According to the Acts (Acta Sanctorum, May, IV, 147), Theodotus was a married man who kept an inn at Ancyra, the capital of the Roman province of Galatia. He is described as a man very zealous in the performance of his Christian duties, endowed with many virtues, especially charity towards his neighbour, bringing sinners to repentance and strengthening many in their faith during the persecution which the Roman governor Theoctenus was carrying on in the province, about 303, in accordance with the imperial edict of Diocletian.

The name of a certain Victor is mentioned as one who grew weak in his profession of Christianity and received much encouragement from Theodotus. Theoctenus ordered that all provisions exposed for sale should first be offered to the idols. Theodotus laid in stores of goods, and his house became a refuge for the Christians, a hospital for the sick, and a place for Christian worship.

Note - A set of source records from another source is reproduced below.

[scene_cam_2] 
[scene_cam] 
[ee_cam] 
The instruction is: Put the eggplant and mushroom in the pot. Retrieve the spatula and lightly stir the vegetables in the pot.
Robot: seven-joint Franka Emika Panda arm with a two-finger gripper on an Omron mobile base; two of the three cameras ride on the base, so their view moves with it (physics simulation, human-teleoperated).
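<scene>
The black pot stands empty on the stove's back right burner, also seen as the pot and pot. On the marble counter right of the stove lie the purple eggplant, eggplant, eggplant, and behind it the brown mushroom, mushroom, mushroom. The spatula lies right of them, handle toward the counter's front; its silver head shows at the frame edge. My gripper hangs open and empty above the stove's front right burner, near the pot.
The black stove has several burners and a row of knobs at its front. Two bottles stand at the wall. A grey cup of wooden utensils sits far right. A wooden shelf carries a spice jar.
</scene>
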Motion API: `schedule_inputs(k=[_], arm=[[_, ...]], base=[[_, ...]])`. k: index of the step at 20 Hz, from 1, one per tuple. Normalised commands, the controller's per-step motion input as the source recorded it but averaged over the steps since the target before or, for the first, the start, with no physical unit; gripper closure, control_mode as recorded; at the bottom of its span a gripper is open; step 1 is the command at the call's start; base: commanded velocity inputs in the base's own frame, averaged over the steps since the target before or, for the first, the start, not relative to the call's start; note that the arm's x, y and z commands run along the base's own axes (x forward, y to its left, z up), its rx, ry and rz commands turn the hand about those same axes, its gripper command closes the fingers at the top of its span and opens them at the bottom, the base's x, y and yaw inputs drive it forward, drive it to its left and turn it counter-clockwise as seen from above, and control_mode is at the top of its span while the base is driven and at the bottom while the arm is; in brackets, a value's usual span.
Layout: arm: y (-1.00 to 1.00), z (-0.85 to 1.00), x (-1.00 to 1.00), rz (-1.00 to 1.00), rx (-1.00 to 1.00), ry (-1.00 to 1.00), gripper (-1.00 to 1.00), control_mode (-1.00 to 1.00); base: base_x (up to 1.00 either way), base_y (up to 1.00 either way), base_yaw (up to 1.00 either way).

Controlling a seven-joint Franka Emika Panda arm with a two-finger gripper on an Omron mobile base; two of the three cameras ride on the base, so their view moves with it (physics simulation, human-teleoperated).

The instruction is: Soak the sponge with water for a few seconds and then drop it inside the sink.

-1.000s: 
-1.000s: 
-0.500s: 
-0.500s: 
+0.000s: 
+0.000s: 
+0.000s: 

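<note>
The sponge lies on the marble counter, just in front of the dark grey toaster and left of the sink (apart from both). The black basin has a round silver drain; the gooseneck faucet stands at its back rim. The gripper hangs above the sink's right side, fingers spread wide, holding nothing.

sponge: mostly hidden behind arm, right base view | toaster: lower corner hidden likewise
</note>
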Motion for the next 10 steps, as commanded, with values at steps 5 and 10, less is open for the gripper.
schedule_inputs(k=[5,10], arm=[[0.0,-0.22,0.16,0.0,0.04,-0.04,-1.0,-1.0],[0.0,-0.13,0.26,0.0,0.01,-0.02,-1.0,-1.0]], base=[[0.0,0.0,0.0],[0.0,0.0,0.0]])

At Malos, about five miles from Ancyra, he sought out the body of the martyr, Valens, and gave it a Christian burial. Returning to Ancyra, he found the Christians in great trouble. The seven virgins mentioned above had been called before the judges and made a valiant profession of their faith; they were then sent to a house of debauchery, but preserved their purity. Then they were obliged to suffer cruel torments, and were cast into the sea with stones attached to their bodies.

According to legend, Theodotus succeeded in retrieving the bodies and honourably burying them. In consequence, he was arrested, and, after many sufferings, was killed by the sword; his body was miraculously brought to Malos and there entombed by the priest, Fronto. A chapel was built over the grave, and the saint was held in great veneration.